# Good Job in DC



## Plainsman (Jul 30, 2003)

I complain to our senators when I think they screw up, but I also complement them when they do the right thing, democrat or republican. I called today to thank Conrad and Dorgan for supporting S397 (Protection of Lawful Commerce in Arms Act). We don't need money hungry anti gun mayors going after firearms manufactures for personal bias and money.

It appears to me that the far left is still running the democratic party. If we want it to be the party we liked in years past then we need to support the moderates when they do the right thing. I don't care which party gets their head on straight first, just so one of them does.

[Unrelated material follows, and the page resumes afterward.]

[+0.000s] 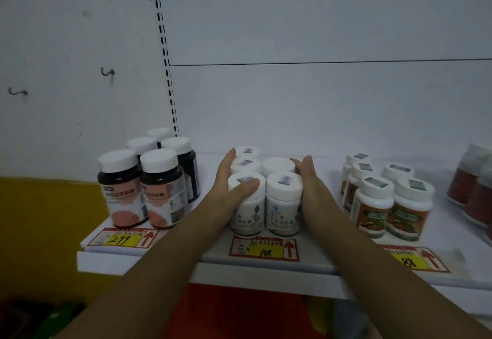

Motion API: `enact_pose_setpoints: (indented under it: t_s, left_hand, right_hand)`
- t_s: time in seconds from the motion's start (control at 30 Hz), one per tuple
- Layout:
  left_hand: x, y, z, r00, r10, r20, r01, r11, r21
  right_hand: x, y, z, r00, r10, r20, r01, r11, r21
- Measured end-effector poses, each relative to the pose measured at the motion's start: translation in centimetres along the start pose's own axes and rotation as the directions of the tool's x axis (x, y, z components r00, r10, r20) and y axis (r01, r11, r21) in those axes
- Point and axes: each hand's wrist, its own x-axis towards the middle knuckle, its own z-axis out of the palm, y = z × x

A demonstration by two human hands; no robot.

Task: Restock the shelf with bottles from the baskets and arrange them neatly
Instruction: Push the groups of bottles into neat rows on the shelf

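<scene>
A cluster of several white bottles (282, 200) with white caps stands in the middle of the white shelf (202, 256). My left hand (229, 178) presses flat against the cluster's left side, its thumb lying over the front-left bottle's cap (246, 182). My right hand (306, 176) lies flat against the cluster's right side, fingers pointing toward the back wall. Both hands cup the group between them; neither lifts a bottle.
Several dark bottles (143, 186) with pink labels stand at the shelf's left end. Orange-labelled white bottles (386, 200) stand to the right, red ones (474, 189) at the far right. Yellow price tags (265, 250) line the shelf's front edge. Red and green items lie below.
</scene>
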Motion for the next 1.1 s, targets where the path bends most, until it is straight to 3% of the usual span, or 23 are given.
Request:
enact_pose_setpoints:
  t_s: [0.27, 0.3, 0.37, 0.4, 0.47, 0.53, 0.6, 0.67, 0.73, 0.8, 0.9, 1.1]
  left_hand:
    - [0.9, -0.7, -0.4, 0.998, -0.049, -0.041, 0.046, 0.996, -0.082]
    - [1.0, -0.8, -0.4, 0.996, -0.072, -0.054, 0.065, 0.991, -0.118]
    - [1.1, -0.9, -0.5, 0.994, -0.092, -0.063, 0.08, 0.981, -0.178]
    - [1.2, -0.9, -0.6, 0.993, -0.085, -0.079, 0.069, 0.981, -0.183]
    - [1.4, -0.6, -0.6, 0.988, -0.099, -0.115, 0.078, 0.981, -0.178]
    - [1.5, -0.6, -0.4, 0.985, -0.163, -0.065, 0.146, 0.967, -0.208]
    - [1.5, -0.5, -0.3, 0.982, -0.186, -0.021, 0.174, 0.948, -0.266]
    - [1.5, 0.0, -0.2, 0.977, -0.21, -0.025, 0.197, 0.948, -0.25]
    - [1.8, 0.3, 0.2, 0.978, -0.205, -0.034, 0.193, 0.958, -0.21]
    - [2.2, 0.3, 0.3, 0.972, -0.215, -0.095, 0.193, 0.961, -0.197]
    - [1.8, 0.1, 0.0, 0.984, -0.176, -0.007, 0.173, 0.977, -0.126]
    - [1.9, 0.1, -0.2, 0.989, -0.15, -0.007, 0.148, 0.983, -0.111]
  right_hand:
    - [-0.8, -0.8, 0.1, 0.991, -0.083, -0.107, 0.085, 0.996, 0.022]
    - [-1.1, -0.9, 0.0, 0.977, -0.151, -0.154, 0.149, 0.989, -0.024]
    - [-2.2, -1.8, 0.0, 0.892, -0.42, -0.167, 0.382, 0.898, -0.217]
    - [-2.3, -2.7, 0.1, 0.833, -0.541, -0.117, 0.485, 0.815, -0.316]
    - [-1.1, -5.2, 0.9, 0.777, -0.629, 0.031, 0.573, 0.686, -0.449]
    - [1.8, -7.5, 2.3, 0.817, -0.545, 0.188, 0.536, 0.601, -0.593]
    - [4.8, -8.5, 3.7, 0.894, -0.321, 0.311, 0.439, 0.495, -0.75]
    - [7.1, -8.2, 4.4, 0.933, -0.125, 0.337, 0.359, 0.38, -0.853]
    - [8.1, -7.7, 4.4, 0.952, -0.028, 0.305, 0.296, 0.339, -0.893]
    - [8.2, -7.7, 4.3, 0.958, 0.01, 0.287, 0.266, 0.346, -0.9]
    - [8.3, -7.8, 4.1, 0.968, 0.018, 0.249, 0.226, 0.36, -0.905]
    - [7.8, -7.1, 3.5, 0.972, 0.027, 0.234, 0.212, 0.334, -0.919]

Give them a call and make your opinion heard.


----------



## Gohon (Feb 14, 2005)

Here are two more bills to keep an eye on, H.R.3083 in the house and S.1313 in the Senate. A summery is as follows.



> Protection of Homes, Small Businesses, and Private Property Act of 2005 - Declares that the power of eminent domain shall be available only for public use, which *shall not be construed to include economic development*. Applies such limitation to all exercises of eminent domain by the federal government or by state and local governments through the use of federal funds.


These two bills are in committee now and are a result of the Supreme Court ruling earlier this year (Kelo v. City of New London) which gave cities the right to seize property for developers. If you get a chance to look these two bills up, take a look at the cosponsors. Funny how the cry of legislating from the bench changes hands when it is somebody's else's ox getting gored. Nevertheless these two bills are worth contacting your representatives for a yes vote.


----------



## zogman (Mar 20, 2002)

Plainsman,
I actually got a card from the NRA reminding me to thank Dorgan and Conrad :beer: .

Gohon,
Where can I read or find nubers for the bills you speak of?


----------



## Gohon (Feb 14, 2005)

zogman, go here and put the numbers of the bill in the search box. If you don't have numbers on a particular bill you can use search words and often find what you are looking for.

http://thomas.loc.gov/


----------